3. NY Post Shows How BBC, Not Blair, is Guilty of "Sexing Up" Story
4. Dan Rather Chokes Up as He Recites John Denver Lyrics
5. Washington Post Again Champions "Mainstream" Anti-War Groups
6. Dennis Miller on
Tonight Show, Weekly Standard Recites His Jokes
Reporters in Baghdad for ABC and NBC believed the firing off of guns in the capital city reflected happiness over news of the deaths of Saddam Hussein's sons at the hands of U.S. soldiers, but CBS's Byron Pitts wasn't so sure.
"It rained bullets in Baghdad as the city celebrated," asserted ABC's Jeffrey Kofman who elaborated: "These have not been easy weeks for people here, but now, finally, some good news. News that at first seemed too good to be true. 'We want to see it on television or we won't believe anything,' says this man..." Over on the NBC Nightly News, Tom Aspell checked in: "Gunfire in Baghdad tonight -- celebration as word spread that Saddam Hussein's two sons are dead."
But Byron Pitts, on the CBS Evening News, expressed confusion over whether he was witnessing "shots of anger or jubilation." As he crouched behind a railing, he relayed: "Tonight the sky over Baghdad is live with gunfire. We're on the roof of our hotel where often times the shots have been loud and close. This all started about the time the news began to spread that Saddam Hussein's two sons might have been killed by U.S. forces. We're not certain if these are shots of anger or jubilation or a combination of both."
Katie Couric on Tuesday morning tried to drag the Army doctor, who took care of ex-POW Jessica Lynch, into commenting on the left-wing, anti-U.S. military spin of ABC News and the BBC about how the rescue of her from a Nasiriyah hospital was just a staged "Pentagon propaganda" event for the cameras, a tale Couric's NBC colleague Jim Avila had discredited in late May.
During an interview by satellite on the July 22 Today, with Dr. Greg Argyros at the Walter Reed Army Hospital, just hours before Lynch was to be released so she could make a homecoming celebration in West Virginia, Couric took Argyros far afield:
Argyros quite properly declined to comment since he knew nothing about it and certainly never talked to Lynch about it.
Couric was giving credence to a bit of propaganda herself, left-wing, anti-U.S. propaganda which one of Couric's own colleagues at NBC had long ago undermined. An excerpt from the June 3 CyberAlert:
NBC News versus ABC News, the Toronto Star and the BBC. Back on May 7 ABC's World News Tonight with Peter Jennings belittled the military effort to rescue POW Jessica Lynch from a Nasiriyah hospital, focusing on how the U.S. forces knew they would face no opposition, unnecessarily frightened the staff and caused a lot of damage, specifically by breaking door knobs.
ABC's story was prompted by a Toronto Star story which suggested that the presence of video cameras with the rescuers suggested it was all a Pentagon propaganda effort.

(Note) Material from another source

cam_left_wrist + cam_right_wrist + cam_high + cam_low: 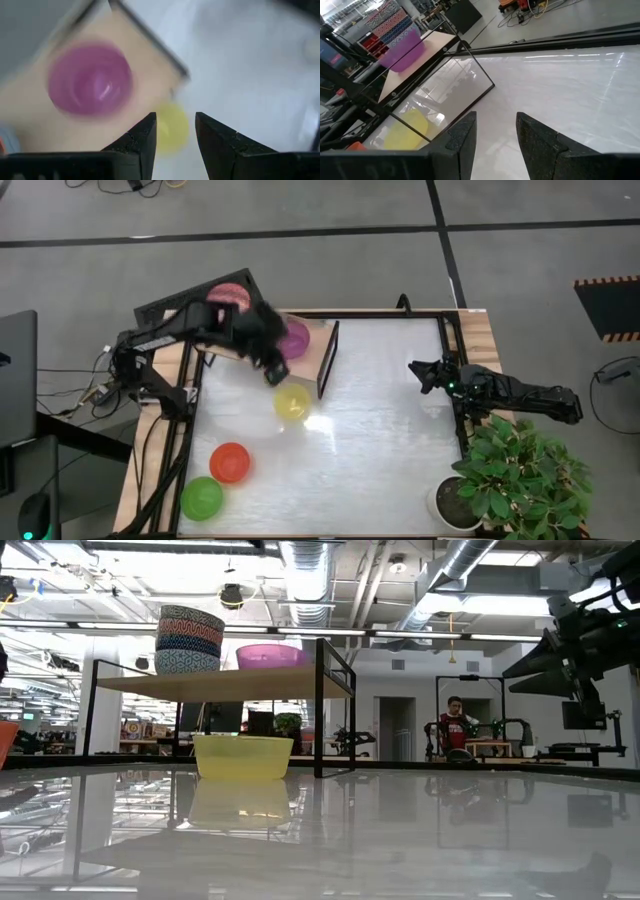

A few weeks later, the BBC checked in with a documentary accusing the U.S. forces of firing off blanks in the hospital, a sure sign it was all staged for the cameras to provide great propaganda video of military heroics.
But now, several week later, NBC's Jim Avila and crew have gone to Nasiriyah and discovered that the truth seems to lie closer to the story initially conveyed by the U.S. military than to the anti-military tales spun by ABC and the BBC.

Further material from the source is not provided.